Работа Бонсера, так он объяснил, состоит в том, чтобы продавать акции компании «Уотлинг» по полкроны за штуку, получая с каждой шесть пенсов комиссионных. Акции - небольшие, но красивые листки бумаги, на них напечатано, что по завершении дела Уотлинга они дадут сто процентов прибыли, и Бонсер продает их по девять штук на фунт. В первый день, обойдя всех вдов, какие нашлись в местной адресной книге, он заработал семь фунтов, которые тут же и истратил - купил новую шляпу, новые штиблеты, поставил в дубле на лошадей и устроил небольшой кутеж в честь учреждения местного филиала компании.

Табита радуется как ребенок. - Я же говорила, что у тебя получится, Дик. У тебя все получится, стоит тебе захотеть. - И на кутеж соглашается с радостью.

Столь же увлеченно Бонсер трудится еще две недели. За последние два дня он даже выручил больше, чем за все остальное время. «Гениальная была идея - полковники, - говорит он. - Вот у кого есть чувство справедливости. Один хотел организовать запрос в парламенте».

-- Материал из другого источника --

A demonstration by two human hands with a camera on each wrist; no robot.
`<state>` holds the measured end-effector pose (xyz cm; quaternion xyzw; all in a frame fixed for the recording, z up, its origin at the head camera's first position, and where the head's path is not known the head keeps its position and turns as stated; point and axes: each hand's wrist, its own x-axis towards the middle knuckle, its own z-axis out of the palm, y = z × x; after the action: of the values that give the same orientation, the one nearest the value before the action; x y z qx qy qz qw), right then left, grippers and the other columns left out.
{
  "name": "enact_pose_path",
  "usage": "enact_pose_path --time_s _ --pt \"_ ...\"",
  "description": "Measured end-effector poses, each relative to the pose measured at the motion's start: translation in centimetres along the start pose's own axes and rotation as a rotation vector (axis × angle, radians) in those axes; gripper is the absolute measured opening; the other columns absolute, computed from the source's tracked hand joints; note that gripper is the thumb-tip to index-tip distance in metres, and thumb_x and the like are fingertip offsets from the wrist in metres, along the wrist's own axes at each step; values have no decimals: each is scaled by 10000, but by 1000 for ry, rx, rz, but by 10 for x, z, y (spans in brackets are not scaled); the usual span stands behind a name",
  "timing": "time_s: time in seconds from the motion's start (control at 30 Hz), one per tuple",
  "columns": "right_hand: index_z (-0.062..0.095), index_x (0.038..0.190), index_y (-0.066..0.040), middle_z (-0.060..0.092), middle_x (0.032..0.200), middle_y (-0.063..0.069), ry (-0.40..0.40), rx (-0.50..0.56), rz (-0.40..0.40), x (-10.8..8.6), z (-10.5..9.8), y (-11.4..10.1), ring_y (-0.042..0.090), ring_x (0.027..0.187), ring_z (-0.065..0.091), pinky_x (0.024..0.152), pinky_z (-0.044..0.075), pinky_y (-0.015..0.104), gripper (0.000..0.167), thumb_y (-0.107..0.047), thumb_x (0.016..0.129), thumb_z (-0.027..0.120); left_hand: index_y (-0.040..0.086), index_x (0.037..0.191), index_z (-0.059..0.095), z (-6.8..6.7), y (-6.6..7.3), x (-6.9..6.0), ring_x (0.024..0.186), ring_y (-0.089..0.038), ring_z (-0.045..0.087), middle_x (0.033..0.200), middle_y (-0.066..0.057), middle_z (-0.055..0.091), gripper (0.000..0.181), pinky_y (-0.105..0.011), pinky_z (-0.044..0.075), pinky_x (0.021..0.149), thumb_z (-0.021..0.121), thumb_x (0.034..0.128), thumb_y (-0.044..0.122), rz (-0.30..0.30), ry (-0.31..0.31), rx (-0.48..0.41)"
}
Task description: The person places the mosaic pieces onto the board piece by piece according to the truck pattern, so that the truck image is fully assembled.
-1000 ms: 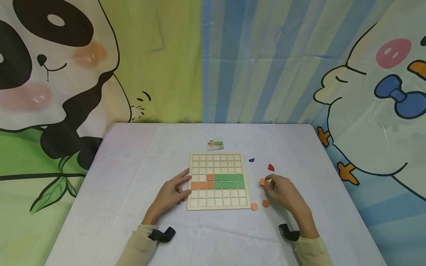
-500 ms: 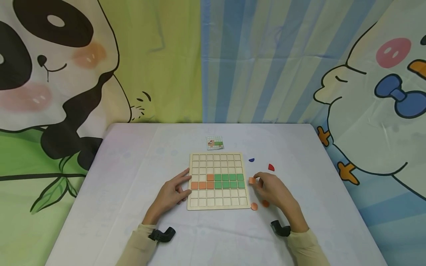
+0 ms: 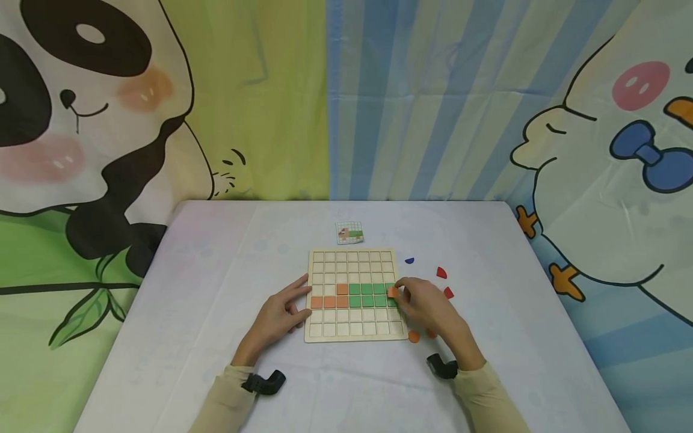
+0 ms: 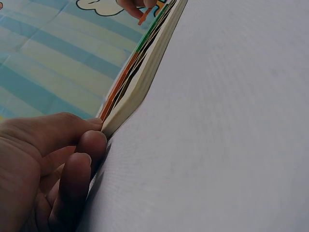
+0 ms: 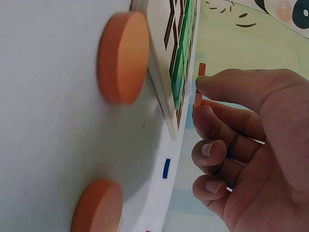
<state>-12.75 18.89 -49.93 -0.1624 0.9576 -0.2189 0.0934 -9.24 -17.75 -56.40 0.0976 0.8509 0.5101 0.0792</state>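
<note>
A pale wooden grid board (image 3: 352,338) lies flat on the white-covered table, with a block of green square tiles (image 3: 367,288) and several orange square tiles (image 3: 329,302) in its cells. My left hand (image 3: 275,313) rests against the board's left edge; thumb and index finger touch it, while other fingers curl below in the left wrist view. Between thumb and index finger, my right hand (image 3: 430,304) pinches an orange square tile (image 5: 202,70). It is held above the right end of the green tiles, apart from the board, and partly hides them.
Two orange discs (image 3: 414,337) lie near the board's lower right corner. Farther right are a red quarter-circle (image 3: 441,272) and another red piece (image 3: 449,293). A blue half-circle (image 3: 409,260) sits right of the board; a small printed picture card (image 3: 349,233) lies behind it.
My right hand has moved left with the orange square tile, from the tabletop to above the board's right edge. A red piece it covered now shows. My left hand stays in place.
</note>
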Motion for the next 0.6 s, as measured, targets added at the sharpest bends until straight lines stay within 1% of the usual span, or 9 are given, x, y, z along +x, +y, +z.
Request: enact_pose_path --time_s 0.13,0.23,0.33,0.6 --pt "729 1219 -80 577 775 -55 -5 -8 -10 6 0 -8 112 689 505 620 430 239 283 -267 1006 737 92 1514 591 -1 1 2 508 -91 610 1688 47 451 632 -262 523 501 815 925 129 9 3 -3" --pt "736 1203 -91 570 761 -59 6 -23 -35 10 0 -13 108 678 496 610 420 234 268 -263 997 748 81 1513 590 -2 2 3 508 -92 610 1690 38 448 628 -262 524 502 812 926 120 15 6 -6" --pt "735 1195 -93 560 744 -66 14 -30 -59 13 1 -17 99 664 487 599 409 224 252 -235 988 756 80 1514 587 -2 3 3 518 -88 614 1697 42 436 627 -262 530 508 811 930 119 8 4 -9" --pt "733 1177 -115 552 725 -85 -11 -4 -92 17 6 -23 77 628 483 569 402 214 209 -237 1007 729 73 1514 586 1 4 -1 524 -94 616 1699 34 435 641 -262 528 504 818 917 109 -18 3 -7"
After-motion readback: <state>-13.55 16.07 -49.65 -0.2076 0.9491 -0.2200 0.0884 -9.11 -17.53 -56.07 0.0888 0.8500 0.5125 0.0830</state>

Поскольку ему теперь обеспечен постоянный годовой доход в тысячу фунтов, он решает, что может позволить себе развлечься, и ставит весь свой заработок на лошадь, которая приходит последней. Но это несчастье, как видно, не лишает его бодрости; домой он приходит веселый, сажает Табиту на колени, подкидывает, напевая: «По гладенькой дорожке, по кочкам, по кочкам...»

- Но, Дик, это серьезно, у нас здесь не уплачено по счету.

- Ну и что? Подумаешь, шесть фунтов! А ты понимаешь, что я потерял тысячу? На дубле я как раз мог бы столько выиграть.

- Хорошо, еще, что акции здесь охотно покупают.

- Да ну их, эти акции. Очень мне надо гнуть спину на каких-то крокодилов. Полкроны с фунта. Тут подметок больше стопчешь.

- Но, Дик, милый, это хоть какое-то начало. Всем ведь приходится начинать снизу.

- Это тебе кто сказал?

- А откуда можно начать, если не снизу?

- Сверху, и это единственный правильный путь. Дай мне только небольшой капиталец, я тебе покажу.